Pictures aside, repeat the listing below exactly.

-- SOURCE MATERIAL follows --

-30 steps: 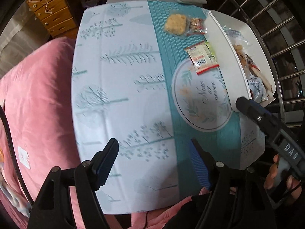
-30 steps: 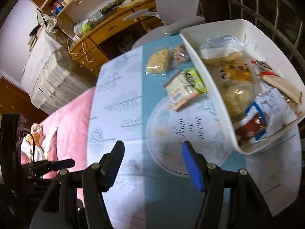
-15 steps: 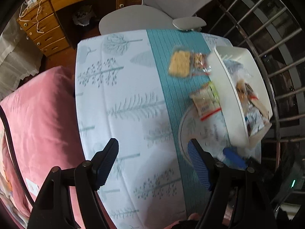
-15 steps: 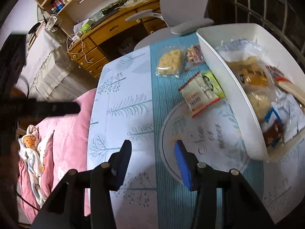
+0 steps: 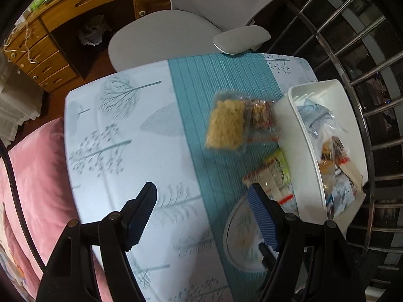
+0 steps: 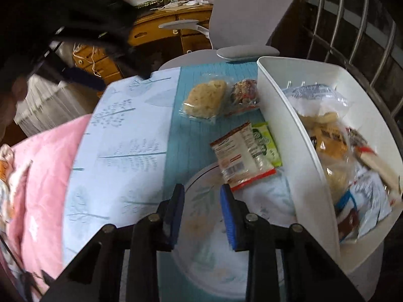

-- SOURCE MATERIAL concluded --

◆ WRITTEN RESPONSE ◆
-30 steps: 
-30 steps: 
-15 steps: 
-15 steps: 
+0 steps: 
+0 steps: 

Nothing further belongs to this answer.